Elza found her sister, only to have the Gestapo murder them both before they could get out of Germany. Edouard, still reeling, sent a telegram to André that same day, saying he would come to France immediately, with Luki and as much of his art as he could carry. If the Nazis would kill his wife and her sister because of the photographs he’d taken, they would kill Luki. It was their most hideous torture, to murder those you loved while leaving you to live.
Death was not a thing to be played at. Death was not an evening’s amusement.
But there was Danny, laughter lingering still at the corners of his eyes. Danny, who’d watched so many die. Soldiers. Friends.
“You think this is cruel, Edouard,” André said. “This pretending to violence. But it is in play that we access our own reprehensible depths, and unburden ourselves.”
“André!” Jacqueline said.
Nanée too was rising, but André put a foot on her, to stop her.
“No, no, André is right,” Edouard said. The cruelty was in his own imaginings, the violence inside himself, and it was a beautiful thing to hear Danny laughing. Danny, who needed to laugh as much as Edouard did. Even at Camp des Milles, there had been laughter. In laughter, you survived.
André leaned against the back of the couch. “There’s blood on the scarf?” he asked.
Edouard studied him, trying to understand. Did André think he’d killed Elza? Thinking of Luki now. He ought to have had Luki baptized. What did it matter what he believed and what he didn’t? What he believed was that he wanted Luki to live.
“At her throat where you stabbed her,” André said. “True or false?”
“Oh.” The game wasn’t over. “Yes. True.”
“Nanée hides her neck under this white scarf,” André said, “knowing that it’s what is hidden that drives us to obsession. We want to remove it, to see her bare skin.”
“Good heavens,” Nanée objected. “It’s my flying scarf, is all.”
“Is it?” André asked.
“I didn’t know Nanée would be the victim when I wrote the scenario,” Edouard protested.

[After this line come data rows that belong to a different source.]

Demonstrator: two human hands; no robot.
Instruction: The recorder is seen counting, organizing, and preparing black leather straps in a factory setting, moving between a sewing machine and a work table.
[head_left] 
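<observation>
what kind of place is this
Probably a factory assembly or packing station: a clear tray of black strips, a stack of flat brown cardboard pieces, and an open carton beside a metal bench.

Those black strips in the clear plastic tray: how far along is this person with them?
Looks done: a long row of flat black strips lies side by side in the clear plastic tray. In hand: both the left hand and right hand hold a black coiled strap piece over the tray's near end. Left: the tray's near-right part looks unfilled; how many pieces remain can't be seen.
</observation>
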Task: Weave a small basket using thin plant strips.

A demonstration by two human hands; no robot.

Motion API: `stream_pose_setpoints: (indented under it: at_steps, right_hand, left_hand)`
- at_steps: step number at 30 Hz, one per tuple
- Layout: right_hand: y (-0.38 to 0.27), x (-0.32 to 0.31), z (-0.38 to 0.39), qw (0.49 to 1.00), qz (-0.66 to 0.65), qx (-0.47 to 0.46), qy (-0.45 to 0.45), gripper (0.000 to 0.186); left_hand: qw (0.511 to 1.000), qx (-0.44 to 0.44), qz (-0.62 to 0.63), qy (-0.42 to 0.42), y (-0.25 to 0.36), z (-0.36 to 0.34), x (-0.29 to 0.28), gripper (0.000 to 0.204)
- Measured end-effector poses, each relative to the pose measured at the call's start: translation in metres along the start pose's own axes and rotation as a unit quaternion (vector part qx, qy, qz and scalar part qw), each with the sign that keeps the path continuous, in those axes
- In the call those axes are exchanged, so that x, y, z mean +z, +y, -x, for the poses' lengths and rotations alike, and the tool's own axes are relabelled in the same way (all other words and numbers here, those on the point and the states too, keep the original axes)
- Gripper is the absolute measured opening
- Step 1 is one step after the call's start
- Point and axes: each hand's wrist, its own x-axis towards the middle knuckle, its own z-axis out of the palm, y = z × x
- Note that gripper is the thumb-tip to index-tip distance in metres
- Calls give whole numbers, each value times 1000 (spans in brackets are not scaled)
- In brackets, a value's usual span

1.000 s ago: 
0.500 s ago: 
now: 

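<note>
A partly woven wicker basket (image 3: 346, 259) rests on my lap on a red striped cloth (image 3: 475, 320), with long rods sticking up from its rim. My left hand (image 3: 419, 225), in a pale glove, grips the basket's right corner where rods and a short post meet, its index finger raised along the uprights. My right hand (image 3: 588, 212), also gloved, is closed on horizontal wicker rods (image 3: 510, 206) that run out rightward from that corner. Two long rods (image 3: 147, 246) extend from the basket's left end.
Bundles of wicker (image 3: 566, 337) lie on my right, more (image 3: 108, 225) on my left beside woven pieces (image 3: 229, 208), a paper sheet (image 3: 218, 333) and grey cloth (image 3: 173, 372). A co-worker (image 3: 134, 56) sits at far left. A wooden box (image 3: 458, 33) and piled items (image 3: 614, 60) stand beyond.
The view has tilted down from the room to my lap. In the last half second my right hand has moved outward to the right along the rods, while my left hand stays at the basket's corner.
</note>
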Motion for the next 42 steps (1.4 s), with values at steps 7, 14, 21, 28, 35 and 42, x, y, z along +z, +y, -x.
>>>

André was right about him, though, if not about Nanée. He wanted to unwrap the scarf. He wanted to see the little dip at the base of her pale throat. Not to do her violence, but to touch her neck. The thought had been there under the surface since she’d shown up to dinner, as always, wearing that scarf.
“It is a pointed instrument?” André asked Edouard.
“True.”
“Something from the kitchen?”
“False.”
“The office?”
Edouard saw the pen in Nanée’s fingers, the bite marks at the end of the barrel. Ink flowing onto quality stationery, Dear Berthe.
“Yes,” he said. “True.”
“A letter opener?”
“False.”
André considered him with surprise, then smiled slightly. “A fountain pen.”
“True.”
“A pen?” Nanée said, fingering the white scarf at her neck. “Could you really do me in with a fountain pen?”
Danny said, “With enough force, you would pierce the windpipe.”
“Doing violence with the tools of creativity,” André said, “and yet not your own tools.”
“Not my own tools,” Edouard agreed.
“Indeed with my tool,” André said provocatively. “And now, we must determine your motive, why you would kill poor Nanée by piercing her neck.”
Edouard felt more exposed now than he had for some time. He couldn’t even say why.
“It’s a crime of passion?” André said.
“True.”
“Hate,” André said. “That isn’t a question. That’s a deduction.”
Edouard watched him, feeling closed in, confined. André knew how Elza died.
“Revenge,” André said, “for a wrong done to a woman you love. When you imagined your murder, you didn’t imagine your victim was a woman. You can’t imagine killing a woman. But you can imagine killing men.”
Edouard nodded, thinking of Elza lying on that street in Berlin, and wanting to ask Nanée to please get up.
Nanée rose from the floor and dusted off the seat of her slacks. But of course she got up. The game was over.
“It’s a barrier to creating,” André said. “This discomfort with violence.”